C’è un giudice a … Washington. E ovviamente non si chiama Donald Trump. Si chiama James Robart e ha stabilito che l’ordine esecutivo del presidente statunitense che bloccava l’ingresso di persone provenienti da 7 stati “musulmani” era sbagliato.
di Danilo De Biasio
Direttore del Festival dei Diritti Umani
“Nessun attentato compiuto negli Stati Uniti è stato causato da persone provenienti da queste nazioni”, ha scritto il giudice Robart, che poi ha aggiunto che le decisioni vanno prese sulla base di dati, non della fiction.
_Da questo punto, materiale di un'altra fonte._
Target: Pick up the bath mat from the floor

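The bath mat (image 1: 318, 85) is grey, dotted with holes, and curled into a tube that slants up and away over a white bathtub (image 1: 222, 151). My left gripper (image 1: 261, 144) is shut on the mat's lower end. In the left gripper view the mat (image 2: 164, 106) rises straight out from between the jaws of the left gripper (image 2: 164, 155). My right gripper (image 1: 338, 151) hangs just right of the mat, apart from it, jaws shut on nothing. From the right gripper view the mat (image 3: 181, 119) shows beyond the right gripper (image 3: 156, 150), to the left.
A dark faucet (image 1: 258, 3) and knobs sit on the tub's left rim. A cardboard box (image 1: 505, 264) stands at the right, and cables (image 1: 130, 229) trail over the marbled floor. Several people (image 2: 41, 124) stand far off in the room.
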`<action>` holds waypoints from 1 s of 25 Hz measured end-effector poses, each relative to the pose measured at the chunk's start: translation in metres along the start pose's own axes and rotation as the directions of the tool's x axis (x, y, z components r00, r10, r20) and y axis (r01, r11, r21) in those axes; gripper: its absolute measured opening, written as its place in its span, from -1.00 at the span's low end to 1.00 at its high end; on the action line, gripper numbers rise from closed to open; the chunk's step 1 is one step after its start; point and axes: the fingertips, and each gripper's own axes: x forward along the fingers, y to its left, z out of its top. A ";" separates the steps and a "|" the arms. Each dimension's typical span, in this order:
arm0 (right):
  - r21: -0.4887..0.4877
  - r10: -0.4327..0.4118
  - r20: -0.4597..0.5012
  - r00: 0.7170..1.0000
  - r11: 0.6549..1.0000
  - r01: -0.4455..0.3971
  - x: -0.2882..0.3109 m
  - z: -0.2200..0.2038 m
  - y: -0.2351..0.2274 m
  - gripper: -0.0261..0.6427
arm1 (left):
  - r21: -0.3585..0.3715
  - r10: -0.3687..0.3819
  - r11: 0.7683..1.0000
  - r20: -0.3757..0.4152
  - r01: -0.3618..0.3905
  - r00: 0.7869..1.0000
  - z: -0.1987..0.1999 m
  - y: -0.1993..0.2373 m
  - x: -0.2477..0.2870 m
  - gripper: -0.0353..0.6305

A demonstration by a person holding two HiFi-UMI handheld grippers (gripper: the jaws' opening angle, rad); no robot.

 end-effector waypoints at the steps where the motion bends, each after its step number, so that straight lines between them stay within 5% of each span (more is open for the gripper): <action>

Nell’era del trionfo della post-verità è proprio una bella lezione. Siamo al lieto fine, dunque? No, perché Donald Trump ha iniziato a picconare i diritti e non si fermerà davanti ad una sentenza. Oggi colpendo nel mucchio chiunque viene dalla Siria o dalla Somalia, autorizzando gli stereotipi del musulmano terrorista, domani chissà.
Petizione per la libertà di pensiero: invitiamo ai festival gli artisti e i film discriminati dal bando Trump!https://t.co/SOD1qK8FNG pic.twitter.com/nlTFwvWsdD
— FestivalDirittiUmani (@FDUmilano) 1 febbraio 2017
Proprio per questo motivo la campagna che abbiamo lanciato per chiedere che i festival e le associazioni culturali invitino registi e artisti provenienti dai paesi banditi da Trump prende ancora più vigore.
In response to last week’s travel ban, we have installed works by artists from the nations denied entry to the US: https://t.co/yQSHZUualB
— Museum of Modern Art (@MuseumModernArt) 3 febbraio 2017
E siamo rinfrancati dal fatto che nientemeno che il Moma di New York ha lanciato una proposta simile. Ci aspettano quattro anni difficili, siamo solo all’inizio.